# ZR Team 5.0 2014 andere Federgabel



## Rheinbacher79 (8. Januar 2015)

Hallo liebes Radon Team, 
ich hatte ja schon mal nachgefragt dennoch nochmal neu hier.
Die eingebaute Suntour ist nach längerer Zeit nicht so mein Ding, der Tip mit einer stärkeren Feder war zwar gut, dennoch fehlt mir nun ein PopLoc. Nun, ich würde gerne ne andere bessere Gabel kaufen.
Ich lese immer was von tappered, non-tappered, keine Ahnung was ich habe. 
Nun meine Frage, (vielleicht mit Link?) welche Gabel aus eurem Shop kann ich nun einbauen?

LG
Torsten


----------



## Bierschinken88 (8. Januar 2015)

Hallo Torsten,

min Tip, geh zum Händler um die Ecke, besprich mit ihm was dir an der Federgabel fehlt bzw. nicht gefällt.
Er wird dir etwas passendes anbieten können und auch einbauen. Dann musst du dich um nichts weiter kümmern 

Ich schätze, etwas in Richtung Reba könnte da interessant sein, aber da soll der Fachmann ran.

Grüße,
Swen


----------



## MTB-News.de




----------



## bik3rid3r (8. Januar 2015)

Rheinbacher79 schrieb:


> Hallo liebes Radon Team,
> ich hatte ja schon mal nachgefragt dennoch nochmal neu hier.
> Die eingebaute Suntour ist nach längerer Zeit nicht so mein Ding, der Tip mit einer stärkeren Feder war zwar gut, dennoch fehlt mir nun ein PopLoc.
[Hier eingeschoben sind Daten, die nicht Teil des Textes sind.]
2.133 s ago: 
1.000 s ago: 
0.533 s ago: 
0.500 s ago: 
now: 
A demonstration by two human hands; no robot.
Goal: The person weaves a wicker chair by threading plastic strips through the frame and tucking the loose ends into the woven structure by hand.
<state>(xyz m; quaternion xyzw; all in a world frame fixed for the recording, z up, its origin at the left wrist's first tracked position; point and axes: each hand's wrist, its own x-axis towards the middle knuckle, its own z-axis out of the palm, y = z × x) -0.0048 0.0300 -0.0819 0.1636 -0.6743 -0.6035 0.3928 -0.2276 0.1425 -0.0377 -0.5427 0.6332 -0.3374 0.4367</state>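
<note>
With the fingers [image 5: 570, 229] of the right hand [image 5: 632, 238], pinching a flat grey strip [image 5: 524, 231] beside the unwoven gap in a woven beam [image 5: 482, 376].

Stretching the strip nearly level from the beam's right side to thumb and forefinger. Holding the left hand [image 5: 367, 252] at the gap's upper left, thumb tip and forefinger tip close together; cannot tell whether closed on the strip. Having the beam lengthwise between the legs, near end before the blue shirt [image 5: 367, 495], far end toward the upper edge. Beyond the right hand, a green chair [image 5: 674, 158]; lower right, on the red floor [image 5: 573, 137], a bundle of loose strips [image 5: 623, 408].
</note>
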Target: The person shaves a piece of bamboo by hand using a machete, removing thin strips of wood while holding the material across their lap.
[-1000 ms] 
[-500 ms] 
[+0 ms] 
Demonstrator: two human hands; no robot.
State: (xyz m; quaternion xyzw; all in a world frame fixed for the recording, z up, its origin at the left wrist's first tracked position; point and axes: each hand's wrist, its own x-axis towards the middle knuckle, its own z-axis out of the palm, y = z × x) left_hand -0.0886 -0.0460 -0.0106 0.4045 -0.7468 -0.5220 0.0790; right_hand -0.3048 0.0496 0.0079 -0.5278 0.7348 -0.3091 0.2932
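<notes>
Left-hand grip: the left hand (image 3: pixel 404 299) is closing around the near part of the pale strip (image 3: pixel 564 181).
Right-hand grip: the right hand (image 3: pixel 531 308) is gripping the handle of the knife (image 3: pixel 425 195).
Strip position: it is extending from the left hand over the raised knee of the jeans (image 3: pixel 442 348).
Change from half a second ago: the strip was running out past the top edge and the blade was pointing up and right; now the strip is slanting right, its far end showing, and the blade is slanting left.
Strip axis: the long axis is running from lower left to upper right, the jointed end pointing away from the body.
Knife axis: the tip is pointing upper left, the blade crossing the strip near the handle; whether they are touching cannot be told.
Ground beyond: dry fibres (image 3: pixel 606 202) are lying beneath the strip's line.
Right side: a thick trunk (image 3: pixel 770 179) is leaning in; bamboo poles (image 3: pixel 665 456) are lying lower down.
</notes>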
Nun, ich würde gerne ne andere bessere Gabel kaufen.
> Ich lese immer was von tappered, non-tappered, keine Ahnung was ich habe.
> ...



Deinem Profilbild nach zu urteilen besitzt dein Rad ein gerades Steuerrohr und somit hat die Gabel auch einen geraden Gabelschaft.
Deshalb kannst du auch nur Gabeln mit geraden Gabelschaft (1 1/8" bzw. non tapered) in dein Rad einbauen.
Das beste Preis-Leistungs-Verhältnis bietet in meinen Augen die Rockshox Reba. Fahre ich auch selbst in meinem Hardtail und kann sie nur empfehlen.


----------



## Rheinbacher79 (8. Januar 2015)

Danke für die Tips, bin gespannt was Radon noch so sagt...


----------



## Rheinbacher79 (9. Januar 2015)

Hat Jemand ein Paar Links zu passenden Gabeln?


----------



## bik3rid3r (9. Januar 2015)

Wie gesagt, du kannst jegliche Gabel mit einem geraden 1 1/8" Gabelschaft einbauen. Da wir aber nicht wissen wieviel du ausgeben möchtest, bringt es nichts hier Links zu bestimmten Gabeln reinzustellen.


----------



## Rheinbacher79 (9. Januar 2015)

Ok, ich dachte da gibt es eh kaum Auswahl...Preislich nicht mehr als 300€


----------



## bik3rid3r (9. Januar 2015)

Um den Preis rum gibts tw schon die Reba. In Kombination mit dem geraden Schaft wirds aber echt schwer.
Das günstig Angebot habe war von actionsports, allerdings ~340€ und in schwarz.
www.actionsports.de/de/rock-shox-reba-rl-sa-2015-schwarz-glaenzend-29-100mm-1-1/8-11272

Auf ebay gibts aber auch oft gute Auktionen.


----------



## Aalex (10. Januar 2015)

ich würde da auch, wenn du halbwegs viel fährst, eine reba vorziehen

die gibt es in 26 zoll doch auch oft sehr günstig im bikemarkt.


----------



## Rheinbacher79 (10. Januar 2015)

Hi danke für eure Tips, ich brauche allerdings 29" werde heute nebenbei mal zu Radon fahren. Mal schauen was es so gibt...


----------



## bik3rid3r (10. Januar 2015)

Die von mir verlinkte ist die 29" Variante.


----------



## MTB-News.de




----------



## Rheinbacher79 (10. Januar 2015)

So, vielen Dank euch für die Tips und Hinweise. 
Ich war heute in Bonn und habe mich länger mit den Jungs unterhalten. Eure Tips waren gut, nur liegen da die Preise doch zu hoch. Ich denke es macht wenig Sinn in ein 500€ Bike zu viel zu investieren. Positiv finde ich, das man in Bonn nichts aufgeschwätzt bekommt. Am Ende habe ich eine Rockshocks XC32 für knapp 100€ gekauft. Somit habe ich eine Luftfederung und Fernbedienung. Viel mehr wollte ich auch nicht, werde evtl. Im Frühjahr noch einen SLX Umwerfer und XT Schalthebel umbauen und dann war es das. So habe ich das Rad relativ günstig aufgewertet und muß kein neues kaufen. Am Ende ist es wohl mit dem ZR Team 7.0 vergleichbar.


----------



## bik3rid3r (10. Januar 2015)

Na dann viel Spaß damit!
Keep on Moving


----------



## Rheinbacher79 (11. Januar 2015)

Danke


----------



## Rheinbacher79 (12. Januar 2015)

Erste Ausfahrt...m.E. liegen Welten zwischen der Suntour und der Rockshox!


----------